We have attempted to respond to these trends by continuing to focus on selling products with
recognized brand equity, by attention to design, quality and value and by improving our sourcing
capabilities. We have also responded with the strategic acquisitions made by us and new license
agreements entered into by us that have added additional licensed and proprietary brands and helped
diversify our business by adding new product lines, additional distribution channels and a retail
component to our business. We believe that our broad distribution capabilities help us to respond
to the various shifts by consumers between distribution channels and that our operational
capabilities will enable us to continue to be a vendor of choice for our retail partners.
Results of Operations
Three months ended October 31, 2010 compared to three months ended October 31, 2009
Net sales for the three months ended October 31, 2010 increased to $450.0 million from
$363.5 million in the same period last year. Net sales of wholesale licensed apparel increased to
$319.9 million from $252.9 million primarily as a result of an increase of $44.6 million in net
sales of Calvin Klein licensed product, mainly due to increased sales of our Calvin Klein womens
dresses and sportswear, an increase of $8.0 million in net sales of our Guess outerwear, and an
increase of $6.1 million in net sales of our Kenneth Cole outerwear. Net sales of wholesale
non-licensed apparel in the three months ended October 31, 2010 increased to $106.8 million from
$89.4 million primarily due to an increase in sales of private label outerwear ($10.2 million) and
Andrew Marc product ($6.1 million). Net sales of our retail operations were $32.0 million for the
three months ended October 31, 2010 compared to $29.7 million in the same period last year
primarily as a result of an increase in the sales of accessories.
Gross profit increased to $153.9 million, or 34.2% of net sales, for the three months ended October
31, 2010, from $125.6 million, or 34.6% of net sales, in the same period last year.
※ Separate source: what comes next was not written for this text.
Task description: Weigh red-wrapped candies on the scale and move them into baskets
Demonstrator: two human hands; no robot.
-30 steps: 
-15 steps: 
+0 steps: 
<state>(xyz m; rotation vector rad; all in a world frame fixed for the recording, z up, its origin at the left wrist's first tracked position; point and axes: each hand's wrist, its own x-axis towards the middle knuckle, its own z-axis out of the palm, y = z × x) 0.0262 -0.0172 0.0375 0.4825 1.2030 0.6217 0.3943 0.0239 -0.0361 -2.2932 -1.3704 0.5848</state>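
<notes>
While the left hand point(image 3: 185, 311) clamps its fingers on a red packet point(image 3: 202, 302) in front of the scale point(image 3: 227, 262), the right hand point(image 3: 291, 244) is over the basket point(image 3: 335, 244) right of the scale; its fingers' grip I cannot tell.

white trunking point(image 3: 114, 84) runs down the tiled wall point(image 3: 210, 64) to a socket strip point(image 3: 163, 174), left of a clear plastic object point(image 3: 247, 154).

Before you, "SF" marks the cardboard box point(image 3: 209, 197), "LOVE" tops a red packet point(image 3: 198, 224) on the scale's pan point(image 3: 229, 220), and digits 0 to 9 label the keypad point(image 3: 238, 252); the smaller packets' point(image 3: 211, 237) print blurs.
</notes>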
The gross
profit percentage in our wholesale licensed apparel segment was 32.2% in the three months ended October 31, 2010 compared to
32.1% in the same period last year. The gross profit percentage in our wholesale non-licensed
apparel segment was 33.3% in the three month period ended October 31, 2010 compared to 33.8% in the
same period last year due to lower gross margins in our Andrew Marc division as a result of the mix
of Andrew Marc and Marc New York product sales. The gross profit percentage for our retail
operations segment was 48.6% for the three months
13
ended October 31, 2010 compared to 47.7% for the
comparable period last year as a result of higher initial margins across all product categories.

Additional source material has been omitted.